A blog by Dr Jonathan Reed

  • I attended the Games Based Learning conference this week to present research on Neurogames.  I also managed to hear some inspiring talks and people.  Here were the highlights for me:

    Learning about the Channel 4 games.  High quality games to encourage learning.  Examples included the 1066 game.

    Hearing Matt Mason talk on The Pirate’s Dilemma.  A great talk about the way culture has evolved with the help of copying and piracy and how business (and particularly the games business) could learn from this.  You can buy his book  The Pirate’s Dilemma: How Hackers, Punk Capitalists, Graffiti Millionaires and Other Youth Movements are Remixing Our Culture and Changing Our World or download it here

    Jesse Schell’s talk on the ‘Future is Beautiful’ in relation to education.    As always inspirational.   The slides are here

    Tom Chatfield Author of Fun Inc.: Why Games are the 21st Century’s Most Serious Business on the evolution of games.  In particular the point I appreciated was the way that games are starting to encourage co-operation, for example how players can help each out on the New Super Mario Brothers (Wii)

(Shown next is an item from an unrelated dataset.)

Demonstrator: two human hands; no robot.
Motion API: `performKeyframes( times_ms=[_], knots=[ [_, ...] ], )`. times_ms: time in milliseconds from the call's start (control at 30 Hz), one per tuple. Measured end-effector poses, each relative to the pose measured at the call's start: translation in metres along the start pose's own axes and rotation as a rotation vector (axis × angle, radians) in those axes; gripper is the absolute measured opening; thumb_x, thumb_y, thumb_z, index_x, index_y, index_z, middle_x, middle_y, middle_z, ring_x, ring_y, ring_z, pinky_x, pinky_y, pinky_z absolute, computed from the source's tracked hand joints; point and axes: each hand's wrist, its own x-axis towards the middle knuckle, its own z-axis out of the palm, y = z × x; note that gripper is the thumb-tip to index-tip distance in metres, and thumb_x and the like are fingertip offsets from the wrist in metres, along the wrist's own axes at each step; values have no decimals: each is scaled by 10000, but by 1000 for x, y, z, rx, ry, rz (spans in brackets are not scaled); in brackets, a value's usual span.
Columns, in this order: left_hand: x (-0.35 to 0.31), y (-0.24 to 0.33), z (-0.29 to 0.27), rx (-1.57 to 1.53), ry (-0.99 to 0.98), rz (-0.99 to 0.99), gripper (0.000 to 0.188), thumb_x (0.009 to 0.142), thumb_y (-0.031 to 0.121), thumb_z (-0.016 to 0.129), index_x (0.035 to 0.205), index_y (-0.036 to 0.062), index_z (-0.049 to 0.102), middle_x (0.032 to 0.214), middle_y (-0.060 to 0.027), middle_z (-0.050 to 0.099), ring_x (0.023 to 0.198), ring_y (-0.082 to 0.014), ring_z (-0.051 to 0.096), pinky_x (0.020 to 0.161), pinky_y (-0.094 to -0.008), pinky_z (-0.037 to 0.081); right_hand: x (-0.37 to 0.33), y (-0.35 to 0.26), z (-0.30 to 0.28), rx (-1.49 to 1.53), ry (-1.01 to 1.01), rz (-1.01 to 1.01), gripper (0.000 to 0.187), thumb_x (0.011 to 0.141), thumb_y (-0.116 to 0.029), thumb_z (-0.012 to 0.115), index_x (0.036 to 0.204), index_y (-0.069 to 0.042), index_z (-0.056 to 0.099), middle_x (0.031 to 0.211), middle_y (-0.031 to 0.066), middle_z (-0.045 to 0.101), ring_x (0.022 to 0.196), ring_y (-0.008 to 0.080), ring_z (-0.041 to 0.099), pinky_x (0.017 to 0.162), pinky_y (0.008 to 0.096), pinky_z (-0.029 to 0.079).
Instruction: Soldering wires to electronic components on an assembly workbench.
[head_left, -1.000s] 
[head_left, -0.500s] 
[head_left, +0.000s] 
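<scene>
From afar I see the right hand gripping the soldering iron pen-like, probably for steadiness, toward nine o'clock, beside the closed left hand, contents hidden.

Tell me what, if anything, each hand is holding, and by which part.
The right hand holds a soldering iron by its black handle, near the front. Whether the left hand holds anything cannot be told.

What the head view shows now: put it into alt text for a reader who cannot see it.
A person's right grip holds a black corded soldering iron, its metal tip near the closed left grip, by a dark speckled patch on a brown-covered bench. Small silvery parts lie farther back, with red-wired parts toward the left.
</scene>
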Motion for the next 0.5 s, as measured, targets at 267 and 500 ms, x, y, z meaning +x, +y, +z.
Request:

    Margaret Robertson’s talk on casual games and what they can teach us about educational games. Casual games are quick, funny, social, topical, simple  cheap female friendly and competitive and also none of these – can educational games emulate this?  Margaret’s blog is here .  She also introduced me to drop7 an addictive game for the iphone

    Overall I felt the that these exciting times for games based learning but that it is a very diverse field with a lot of uncertainty.  For example how do you fund this? How much education and how much entertainment? The role of learning experts in games.  Also there is a general uncertainty over where games are going – i.e cheap social gaming such as Farmville or high production games such as Call of Duty or both.  The uncertainty however may be just how it is and will always be and out of this messy uncertainty will arise failure and success and creativity.  It is a Darwinian world!

    My talk in the research strand was on developing a theory and evidence based game to help children learn reading and maths.  We presented research from my colleague Misbah Khan showing that Neurogames significantly improve reading and maths in children.  The slides from the presentation are here.